C'est le cas en France, où la découverte de violences policières par d'autres acteurs que les populations des quartiers et des banlieues — en première ligne également, comme le 93, face la pandémie — a favorisé le métissage des manifestations, de même que la revendication commune de défense de l'hôpital, ou plus généralement des services publics qui continue de mobiliser également massivement.
C'est vrai sur tous les continents. Quelques mois déjà avant la pandémie, d'un pays ou d'un continent à l'autre se multipliaient les mobilisations populaires contre les inégalités, contre des régimes prédateurs, pour la justice sociale et pour la démocratie. Chili, Liban, Algérie, France, Hong Kong… : au-delà des spécificités nationales, cette flambée de colères exprimait des préoccupations et des exigences communes. La crise sanitaire qui a secoué toute la planète a mis à son tour en lumière l'appartenance commune à une même humanité, où le virus a frappé sans frontière, mais en accroissant de façon tragique les inégalités, dans chaque pays comme entre pays, appelant à une solidarité régénérée. Une autre mondialisation.

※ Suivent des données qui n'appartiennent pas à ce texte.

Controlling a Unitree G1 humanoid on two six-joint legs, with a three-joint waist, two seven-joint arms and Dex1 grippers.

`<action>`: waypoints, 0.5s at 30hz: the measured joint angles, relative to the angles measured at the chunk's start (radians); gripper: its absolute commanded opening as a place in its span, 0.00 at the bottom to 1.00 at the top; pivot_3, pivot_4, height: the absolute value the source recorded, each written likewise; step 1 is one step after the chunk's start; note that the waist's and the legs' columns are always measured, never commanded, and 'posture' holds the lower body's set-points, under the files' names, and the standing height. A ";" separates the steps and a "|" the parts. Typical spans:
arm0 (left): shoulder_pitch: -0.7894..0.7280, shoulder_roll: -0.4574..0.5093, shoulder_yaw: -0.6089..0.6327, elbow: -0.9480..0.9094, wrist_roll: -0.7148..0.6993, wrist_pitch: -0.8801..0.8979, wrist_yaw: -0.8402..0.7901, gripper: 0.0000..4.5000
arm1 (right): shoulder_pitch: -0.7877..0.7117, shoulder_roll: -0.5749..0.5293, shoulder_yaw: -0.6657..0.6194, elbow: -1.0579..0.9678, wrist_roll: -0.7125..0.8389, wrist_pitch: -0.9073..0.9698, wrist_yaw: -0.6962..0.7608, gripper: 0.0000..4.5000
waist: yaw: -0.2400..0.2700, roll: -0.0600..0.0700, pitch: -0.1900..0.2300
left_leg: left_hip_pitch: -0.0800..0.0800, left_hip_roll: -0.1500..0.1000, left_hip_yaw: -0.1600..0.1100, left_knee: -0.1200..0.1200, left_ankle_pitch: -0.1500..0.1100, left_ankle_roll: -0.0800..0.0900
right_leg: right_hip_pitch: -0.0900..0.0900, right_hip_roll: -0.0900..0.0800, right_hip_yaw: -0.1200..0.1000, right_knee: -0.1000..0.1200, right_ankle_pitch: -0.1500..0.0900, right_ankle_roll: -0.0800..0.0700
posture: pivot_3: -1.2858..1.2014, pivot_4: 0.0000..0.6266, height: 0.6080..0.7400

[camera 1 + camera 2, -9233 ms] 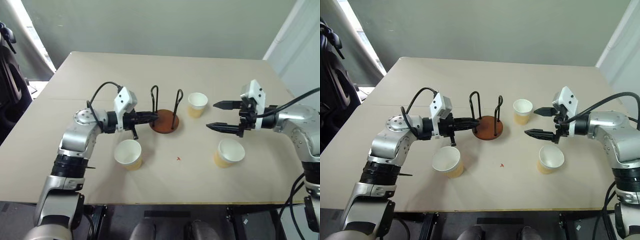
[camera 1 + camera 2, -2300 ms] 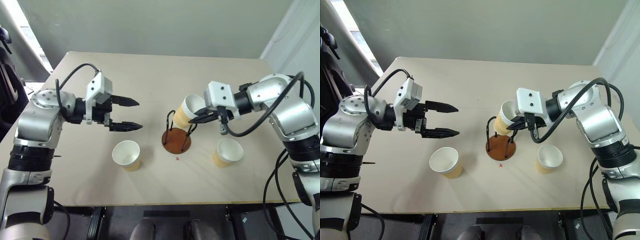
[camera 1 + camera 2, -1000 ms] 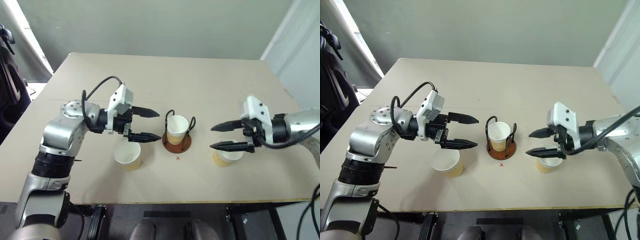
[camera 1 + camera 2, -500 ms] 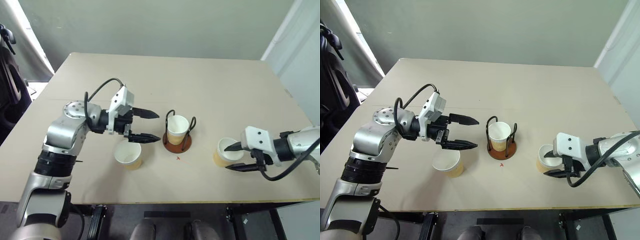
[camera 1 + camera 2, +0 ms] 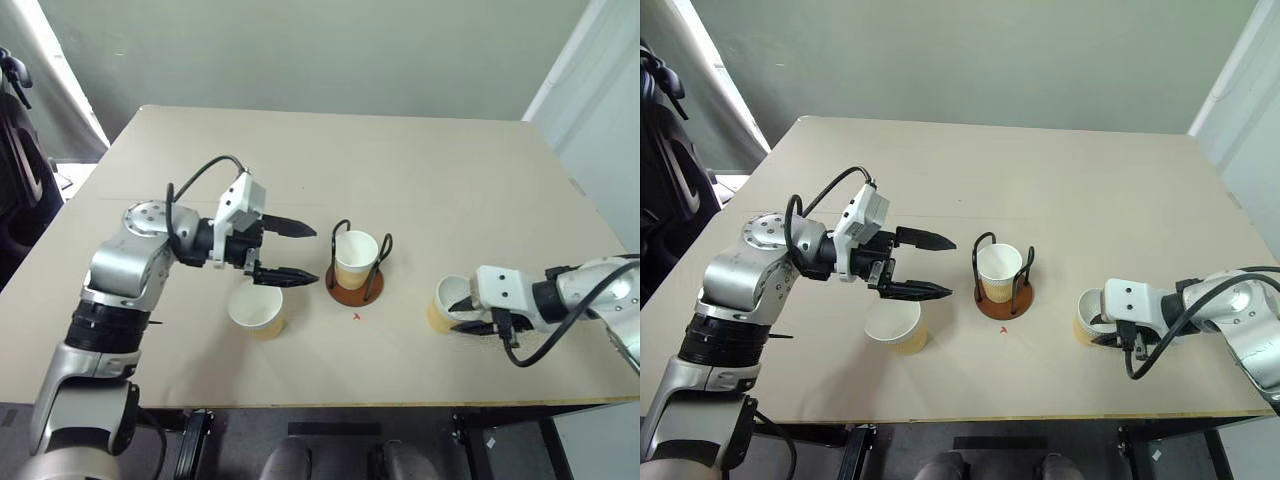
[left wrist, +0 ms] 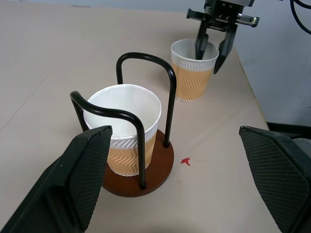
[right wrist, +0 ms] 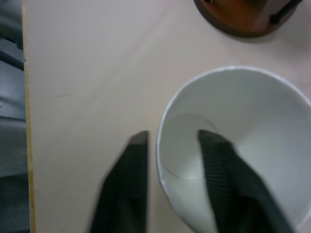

La vague actuelle de mobilisations antiracistes qui se font écho d'un pays à l'autre, où se retrouvent non plus seulement les victimes des haines et des discriminations, mais des populations, des jeunes, qui ne veulent plus de sociétés racistes, a commencé en tout cas à dessiner un « monde d'après » nouveau, solidaire, mais qui nécessitera encore, pour advenir, de puissantes mobilisations.